§ Task objective
Once the data has been read, return all of it precisely as written.
======== Available data
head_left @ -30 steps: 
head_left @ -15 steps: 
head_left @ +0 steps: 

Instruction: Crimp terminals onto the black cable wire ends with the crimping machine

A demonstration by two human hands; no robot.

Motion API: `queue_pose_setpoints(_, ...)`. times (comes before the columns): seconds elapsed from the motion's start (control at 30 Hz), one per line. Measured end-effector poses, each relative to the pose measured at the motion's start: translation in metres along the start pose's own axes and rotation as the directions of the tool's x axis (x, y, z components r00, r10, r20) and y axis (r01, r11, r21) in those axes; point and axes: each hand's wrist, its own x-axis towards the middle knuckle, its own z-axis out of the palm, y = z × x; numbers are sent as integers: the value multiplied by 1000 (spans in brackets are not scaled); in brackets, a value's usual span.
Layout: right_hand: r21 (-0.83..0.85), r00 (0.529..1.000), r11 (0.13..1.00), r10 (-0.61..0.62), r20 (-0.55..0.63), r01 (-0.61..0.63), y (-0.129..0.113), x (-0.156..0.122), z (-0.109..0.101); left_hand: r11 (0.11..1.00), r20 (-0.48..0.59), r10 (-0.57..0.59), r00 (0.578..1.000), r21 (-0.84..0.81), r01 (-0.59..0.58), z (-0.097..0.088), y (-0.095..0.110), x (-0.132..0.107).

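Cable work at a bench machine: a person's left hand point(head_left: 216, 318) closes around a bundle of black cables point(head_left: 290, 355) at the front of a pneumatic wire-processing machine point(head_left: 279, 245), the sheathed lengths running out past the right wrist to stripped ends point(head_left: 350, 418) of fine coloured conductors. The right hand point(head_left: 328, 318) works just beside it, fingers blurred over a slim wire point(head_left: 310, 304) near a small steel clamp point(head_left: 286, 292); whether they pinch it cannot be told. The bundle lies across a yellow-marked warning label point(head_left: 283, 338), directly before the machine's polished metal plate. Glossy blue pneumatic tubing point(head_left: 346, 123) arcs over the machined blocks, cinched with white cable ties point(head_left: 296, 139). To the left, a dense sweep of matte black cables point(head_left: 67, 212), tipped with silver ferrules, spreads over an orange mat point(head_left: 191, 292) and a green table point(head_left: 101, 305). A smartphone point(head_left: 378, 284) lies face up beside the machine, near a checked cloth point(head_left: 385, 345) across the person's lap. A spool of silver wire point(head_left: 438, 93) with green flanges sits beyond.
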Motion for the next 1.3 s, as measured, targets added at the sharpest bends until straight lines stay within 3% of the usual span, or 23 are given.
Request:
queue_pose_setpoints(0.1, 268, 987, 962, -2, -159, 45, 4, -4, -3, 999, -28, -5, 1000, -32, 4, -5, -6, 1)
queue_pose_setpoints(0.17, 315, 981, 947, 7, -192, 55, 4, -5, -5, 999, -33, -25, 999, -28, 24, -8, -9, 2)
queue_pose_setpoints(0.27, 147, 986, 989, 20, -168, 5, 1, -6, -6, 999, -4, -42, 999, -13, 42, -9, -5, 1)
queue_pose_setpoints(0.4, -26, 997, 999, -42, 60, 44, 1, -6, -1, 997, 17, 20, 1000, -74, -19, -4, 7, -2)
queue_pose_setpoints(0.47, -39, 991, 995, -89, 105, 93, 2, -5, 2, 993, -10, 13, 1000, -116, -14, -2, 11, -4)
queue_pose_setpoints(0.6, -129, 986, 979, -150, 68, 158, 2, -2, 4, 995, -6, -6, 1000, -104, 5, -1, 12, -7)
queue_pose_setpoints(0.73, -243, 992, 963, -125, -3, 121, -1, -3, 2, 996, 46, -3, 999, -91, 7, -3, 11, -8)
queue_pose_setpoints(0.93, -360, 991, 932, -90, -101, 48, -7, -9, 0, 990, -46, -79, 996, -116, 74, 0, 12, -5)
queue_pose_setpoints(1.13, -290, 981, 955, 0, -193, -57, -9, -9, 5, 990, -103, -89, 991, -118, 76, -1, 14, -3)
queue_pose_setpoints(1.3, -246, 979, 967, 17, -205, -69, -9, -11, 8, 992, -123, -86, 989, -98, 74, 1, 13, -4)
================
§ Solution to this exercise
head_left @ -30 steps: 
head_left @ -15 steps: 
head_left @ +0 steps: 

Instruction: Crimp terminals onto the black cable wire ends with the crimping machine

A demonstration by two human hands; no robot.

Motion API: `queue_pose_setpoints(_, ...)`. times (comes before the columns): seconds elapsed from the motion's start (control at 30 Hz), one per line. Measured end-effector poses, each relative to the pose measured at the motion's start: translation in metres along the start pose's own axes and rotation as the directions of the tool's x axis (x, y, z components r00, r10, r20) and y axis (r01, r11, r21) in those axes; point and axes: each hand's wrist, its own x-axis towards the middle knuckle, its own z-axis out of the palm, y = z × x; numbers are sent as integers: the value multiplied by 1000 (spans in brackets are not scaled); in brackets, a value's usual span.
Layout: right_hand: r21 (-0.83..0.85), r00 (0.529..1.000), r11 (0.13..1.00), r10 (-0.61..0.62), r20 (-0.55..0.63), r01 (-0.61..0.63), y (-0.129..0.113), x (-0.156..0.122), z (-0.109..0.101); left_hand: r11 (0.11..1.00), r20 (-0.48..0.59), r10 (-0.57..0.59), r00 (0.578..1.000), r21 (-0.84..0.81), r01 (-0.59..0.58), z (-0.097..0.088), y (-0.095..0.110), x (-0.132..0.107).

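Cable work at a bench machine: a person's left hand point(head_left: 216, 318) closes around a bundle of black cables point(head_left: 290, 355) at the front of a pneumatic wire-processing machine point(head_left: 279, 245), the sheathed lengths running out past the right wrist to stripped ends point(head_left: 350, 418) of fine coloured conductors. The right hand point(head_left: 328, 318) works just beside it, fingers blurred over a slim wire point(head_left: 310, 304) near a small steel clamp point(head_left: 286, 292); whether they pinch it cannot be told. The bundle lies across a yellow-marked warning label point(head_left: 283, 338), directly before the machine's polished metal plate. Glossy blue pneumatic tubing point(head_left: 346, 123) arcs over the machined blocks, cinched with white cable ties point(head_left: 296, 139). To the left, a dense sweep of matte black cables point(head_left: 67, 212), tipped with silver ferrules, spreads over an orange mat point(head_left: 191, 292) and a green table point(head_left: 101, 305). A smartphone point(head_left: 378, 284) lies face up beside the machine, near a checked cloth point(head_left: 385, 345) across the person's lap. A spool of silver wire point(head_left: 438, 93) with green flanges sits beyond.
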Motion for the next 1.3 s, as measured, targets added at the sharpest bends until straight lines stay within 3% of the usual span, or 23 are given.
Request:
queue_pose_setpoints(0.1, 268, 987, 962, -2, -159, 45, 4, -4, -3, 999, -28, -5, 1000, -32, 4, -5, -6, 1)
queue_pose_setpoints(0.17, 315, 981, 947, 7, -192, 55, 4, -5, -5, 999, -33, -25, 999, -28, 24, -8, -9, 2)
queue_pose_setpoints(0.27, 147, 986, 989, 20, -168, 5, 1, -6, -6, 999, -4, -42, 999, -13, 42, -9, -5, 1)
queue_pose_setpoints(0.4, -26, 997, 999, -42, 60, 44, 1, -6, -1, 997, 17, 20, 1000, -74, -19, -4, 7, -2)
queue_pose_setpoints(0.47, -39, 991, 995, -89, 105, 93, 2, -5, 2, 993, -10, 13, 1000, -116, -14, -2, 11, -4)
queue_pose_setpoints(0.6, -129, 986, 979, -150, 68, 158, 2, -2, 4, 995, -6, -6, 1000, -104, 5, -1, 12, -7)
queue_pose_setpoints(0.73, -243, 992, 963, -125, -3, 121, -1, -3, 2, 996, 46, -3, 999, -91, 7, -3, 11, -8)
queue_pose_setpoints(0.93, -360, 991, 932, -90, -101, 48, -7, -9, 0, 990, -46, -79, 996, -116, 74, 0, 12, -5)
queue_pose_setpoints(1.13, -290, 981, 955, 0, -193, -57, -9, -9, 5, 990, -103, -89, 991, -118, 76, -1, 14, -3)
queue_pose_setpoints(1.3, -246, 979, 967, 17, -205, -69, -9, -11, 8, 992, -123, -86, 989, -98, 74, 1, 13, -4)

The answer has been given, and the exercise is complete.